* REQUIRED ACTION
The full listing, returned exactly and free of pictures, is the expected answer.

* COLLECTED DATA
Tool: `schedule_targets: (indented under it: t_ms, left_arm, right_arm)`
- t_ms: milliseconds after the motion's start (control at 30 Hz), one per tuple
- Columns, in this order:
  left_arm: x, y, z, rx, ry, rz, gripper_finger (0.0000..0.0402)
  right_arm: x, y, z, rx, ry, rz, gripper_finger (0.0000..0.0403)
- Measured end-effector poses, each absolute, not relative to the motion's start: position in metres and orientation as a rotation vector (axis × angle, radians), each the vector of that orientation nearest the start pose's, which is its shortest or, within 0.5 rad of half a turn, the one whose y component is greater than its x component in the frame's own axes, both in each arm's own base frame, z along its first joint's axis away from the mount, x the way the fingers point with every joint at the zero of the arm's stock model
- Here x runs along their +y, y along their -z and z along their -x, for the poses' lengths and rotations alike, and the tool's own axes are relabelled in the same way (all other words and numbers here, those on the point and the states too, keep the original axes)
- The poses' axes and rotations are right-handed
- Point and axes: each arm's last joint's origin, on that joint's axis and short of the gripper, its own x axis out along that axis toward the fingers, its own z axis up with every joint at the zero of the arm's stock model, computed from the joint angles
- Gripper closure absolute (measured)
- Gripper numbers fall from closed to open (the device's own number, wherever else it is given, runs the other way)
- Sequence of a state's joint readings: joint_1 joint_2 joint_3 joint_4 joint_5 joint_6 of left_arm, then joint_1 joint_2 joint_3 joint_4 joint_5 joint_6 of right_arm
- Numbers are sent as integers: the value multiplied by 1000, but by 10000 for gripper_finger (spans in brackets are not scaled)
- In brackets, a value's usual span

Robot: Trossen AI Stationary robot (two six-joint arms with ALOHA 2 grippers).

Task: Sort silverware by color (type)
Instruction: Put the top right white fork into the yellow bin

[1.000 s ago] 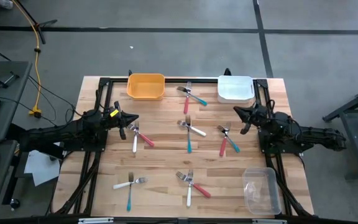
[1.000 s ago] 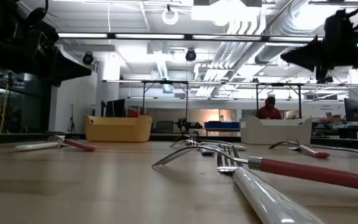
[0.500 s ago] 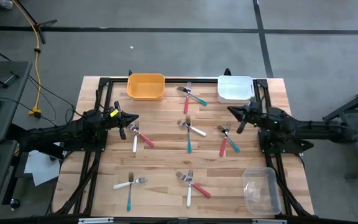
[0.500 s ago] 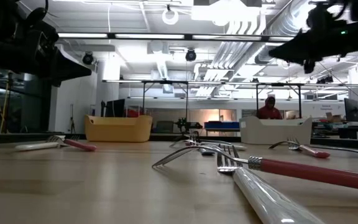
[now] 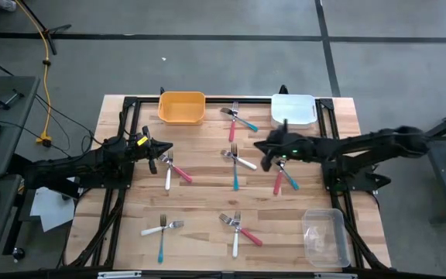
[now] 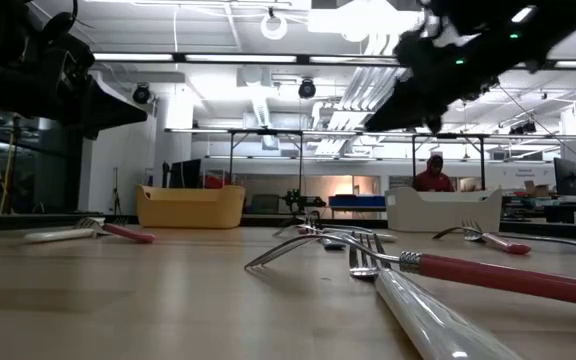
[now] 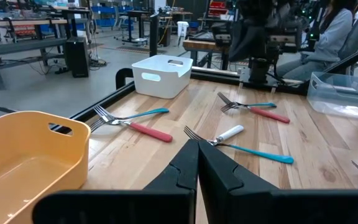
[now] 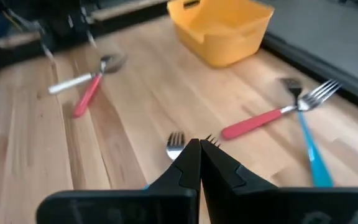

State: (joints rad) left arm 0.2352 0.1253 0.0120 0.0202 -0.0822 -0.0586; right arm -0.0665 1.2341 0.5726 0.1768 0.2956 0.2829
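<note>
Reaching over scattered forks (image 5: pixel 235 165) at mid-surface (image 5: pixel 200 194), right claw (image 5: pixel 268 157) pinched shut and empty, poised to pick; left claw (image 5: pixel 156 155) shut, waiting.

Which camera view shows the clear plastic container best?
The high view: the whole clear plastic container shows on the table's near right corner. The left wrist view catches only part of it at the picture's edge. The low and right wrist views do not show it.

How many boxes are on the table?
3. An orange bin sits at the far edge on the left, a white bin at the far edge on the right, and a clear container in the near right corner. None seems hidden.
</note>
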Motion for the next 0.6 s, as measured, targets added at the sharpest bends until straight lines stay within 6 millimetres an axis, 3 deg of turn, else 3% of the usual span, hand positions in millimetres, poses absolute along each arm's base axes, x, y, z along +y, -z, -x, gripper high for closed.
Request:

* ANSWER AREA
Tool: `schedule_targets: (indented under it: t_ms, left_arm, right_arm)`
- t_ms: milliseconds after the motion's start (control at 30 Hz), one per tuple
- Columns, in this order:
  left_arm: x, y, z, rx, ry, rz, gripper_finger (0.0000..0.0402)
  right_arm: x, y, z, rx, ry, rz, gripper_finger (0.0000..0.0403)
- Measured end-effector poses, each absolute, not relative to the motion's start: position in metres and orientation as a rotation vector (axis × angle, radians), each the vector of that orientation nearest the start pose's, which is its shortest or, within 0.5 rad of half a turn, the one whose y component is greater than its x component in the frame's own axes, both in each arm's own base frame, z along its first joint's axis away from the mount, x the way the fingers point with every joint at the zero of the arm's stock model
- Here x runs along their +y, y along their -z and z along their -x, for the poses' lengths and rotations alike, and the tool's own axes are relabelled in the same way (all other words and numbers here, those on the point and the states too, keep the original axes)
- The poses' axes and rotations are right-handed
- Point and axes: each arm's last joint's origin, on that joint's axis and short of the gripper, its own x axis out along that axis toward the fingers, its own z axis up with every joint at the zero of the arm's stock model, computed from the joint angles
- Gripper closure absolute (measured)
- Gripper numbers fall from closed to open (the device's own number, wherever else it is given, runs the other way)
- Sequence of a state's joint readings: joint_1 joint_2 joint_3 joint_4 joint_5 joint_6 of left_arm, then joint_1 joint_2 joint_3 joint_4 joint_5 joint_6 of right_arm
- Numbers are sent as integers: the value multiplied by 1000, but by 10000 for gripper_finger (spans in brackets are not scaled)
- In brackets, a value's usual span

Robot: Trossen AI Stationary robot (two six-joint arms with ALOHA 2 grippers).

Task: Sort silverware by color (type)
Instruction: Put the top right white fork into the yellow bin

[1.000 s ago] 
[1.000 s ago] 
[0.500 s ago] 
[0.500 s ago] 
[now] 
[now] 
[now] 
[now] 

State: (joints rad) left arm 0.2352 0.1253 0.0120 0.0202 -0.0822 -0.0586; right arm -0.0665 1.2341 0.5726 0.1768 0.2956 0.2829
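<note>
Reaching over scattered forks (image 5: pixel 235 165) at mid-surface (image 5: pixel 200 194), right claw (image 5: pixel 268 157) pinched shut and empty, poised to pick; left claw (image 5: pixel 156 155) shut, waiting.

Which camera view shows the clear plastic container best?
The high view: the whole clear plastic container shows on the table's near right corner. The left wrist view catches only part of it at the picture's edge. The low and right wrist views do not show it.

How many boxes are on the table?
3. An orange bin sits at the far edge on the left, a white bin at the far edge on the right, and a clear container in the near right corner. None seems hidden.
</note>
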Motion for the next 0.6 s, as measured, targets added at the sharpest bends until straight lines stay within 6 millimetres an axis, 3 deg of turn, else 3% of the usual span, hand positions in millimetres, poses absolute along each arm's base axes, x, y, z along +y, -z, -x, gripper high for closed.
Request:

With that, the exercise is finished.